Former child star Shirley Temple, who was born in Santa Monica, passed away Monday, Feb. 10 in her Northern California home. She was 85.
Later known as Shirley Temple Black when she married Charles Aiden Black in 1950, the actress made a name for herself in the 1930s with her energetic tap dancing, dimples, and blonde locks. She was considered the most famous actor in the United States during the mid to late 1930s.
In fact, during the Great Depression years and up to the United States’ entry into World War II, Temple Black starred in 23 films. According to news reports and anecdotes, Temple Black’s roles in those films were instrumental to both her fame and to helping moviegoers maintain some positivity amidst the Great Depression.
The actress won an honorary Oscar when she was six years old.
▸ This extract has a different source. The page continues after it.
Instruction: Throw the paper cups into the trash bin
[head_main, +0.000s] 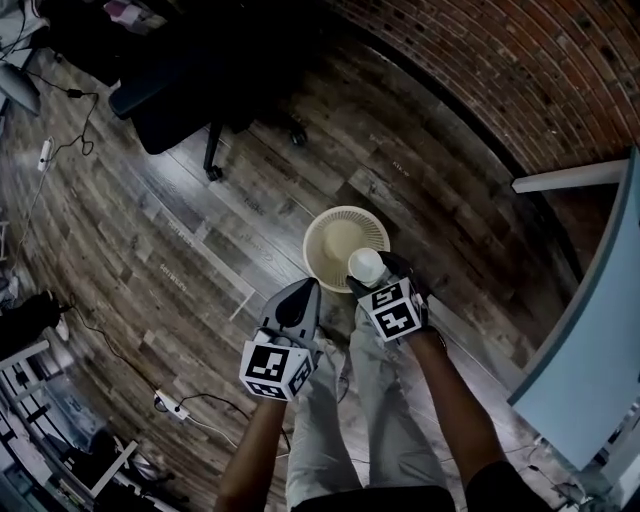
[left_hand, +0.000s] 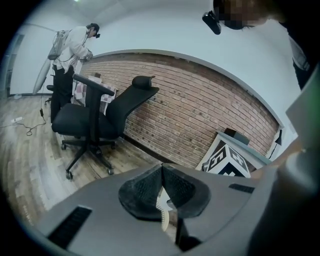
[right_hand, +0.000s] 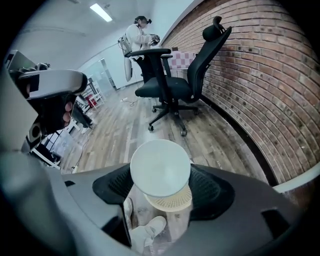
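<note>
Head view looks steeply down on a wooden floor (head_main: 150, 250), with a black office chair (head_main: 185, 95) at the upper left and a white power strip (head_main: 168, 404) with its cable lower down on the left. Right of those, the left gripper (head_main: 299, 298) is held low in front of the person's legs; in the left gripper view its jaws are pressed together with nothing between them, and the same office chair (left_hand: 92, 120) stands beyond them on the left, with another person (left_hand: 75, 45) far behind it. Just right of the left gripper, the round cream mesh trash bin (head_main: 325, 225) stands upright on the floor, its mouth open to the camera. The white paper cup (head_main: 366, 264) is at the bin's near rim, held above it by the right gripper (head_main: 376, 282), whose marker cube (head_main: 392, 310) faces upward. In the right gripper view, the jaws stand wide apart and clamp the paper cup (right_hand: 160, 167) on both sides, the cup's flat bottom facing the camera; part of the trash bin (right_hand: 172, 202) shows directly beneath it, and the person's light shoe (right_hand: 148, 230) lies on the floor below. A brick wall (head_main: 520, 80) runs across the upper right, and the edge of a pale table (head_main: 590, 310) curves along the far right.
</note>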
In her 1988 autobiography, “Child Star,” Temple noted an accounting revealed she earned more than $3 million during her childhood, though most of it did not go to her bank account.
Retiring from film at 22, Temple moved on to a career in diplomacy and public service. For example, then-President Richard Nixon appointed Temple to serve the United States as a diplomat to the United Nation’s General Assembly.
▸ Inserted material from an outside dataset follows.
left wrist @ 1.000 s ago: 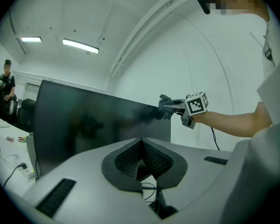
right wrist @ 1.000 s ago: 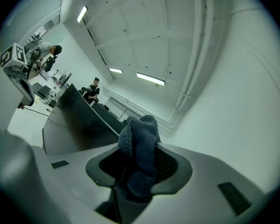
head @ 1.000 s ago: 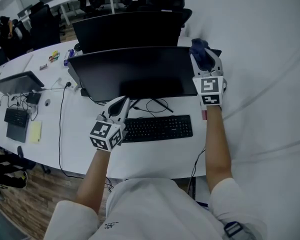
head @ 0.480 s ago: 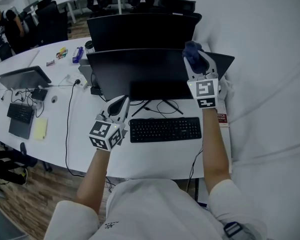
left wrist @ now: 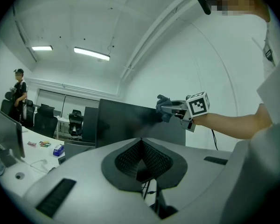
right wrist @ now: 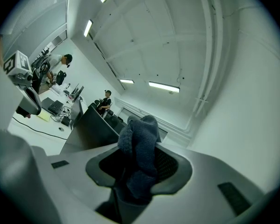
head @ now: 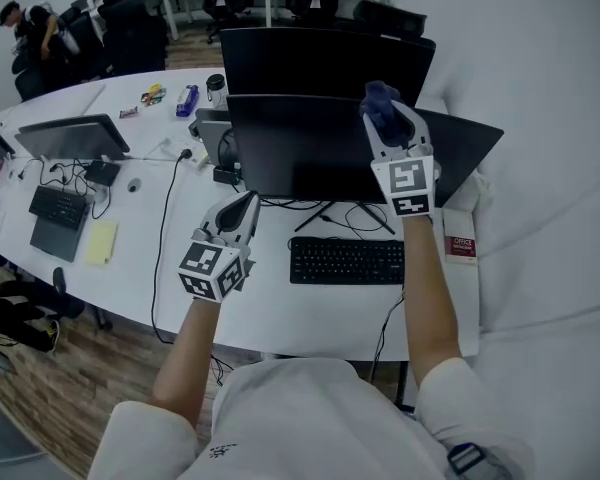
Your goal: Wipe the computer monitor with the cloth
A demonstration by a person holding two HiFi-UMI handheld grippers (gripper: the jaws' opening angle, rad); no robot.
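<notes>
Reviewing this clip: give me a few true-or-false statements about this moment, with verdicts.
The right gripper is shut on the cloth. True.
The left gripper grips the keyboard. False: it is shut on nothing, to the left of the keyboard.
The cloth is at the monitor's top edge. True.
The keyboard lies behind the monitor. False: it lies in front of it.

The cloth (right wrist: pixel 140 139) is dark blue, nubbly fabric, matt and soft-looking. The right gripper (right wrist: pixel 140 168) has a smooth grey plastic shell with finely ribbed black pads (right wrist: pixel 169 167). The monitor (head: pixel 310 153) shows a dark, faintly sheened screen; the desk (head: pixel 280 313) is smooth white, the floor (head: pixel 40 398) wood-grained.
</notes>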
She later served as an ambassador to Ghana in the mid-1970s, worked with Gerald Ford as his “chief of protocol” during his brief presidency, and then was the President George H. W. Bush’s top diplomat in Czechoslovakia in 1989.
She ran unsuccessfully for Congress in 1967. Temple also survived breast cancer.
The daughter of George and Gertrude Temple, Temple was born in Santa Monica on April 23, 1928.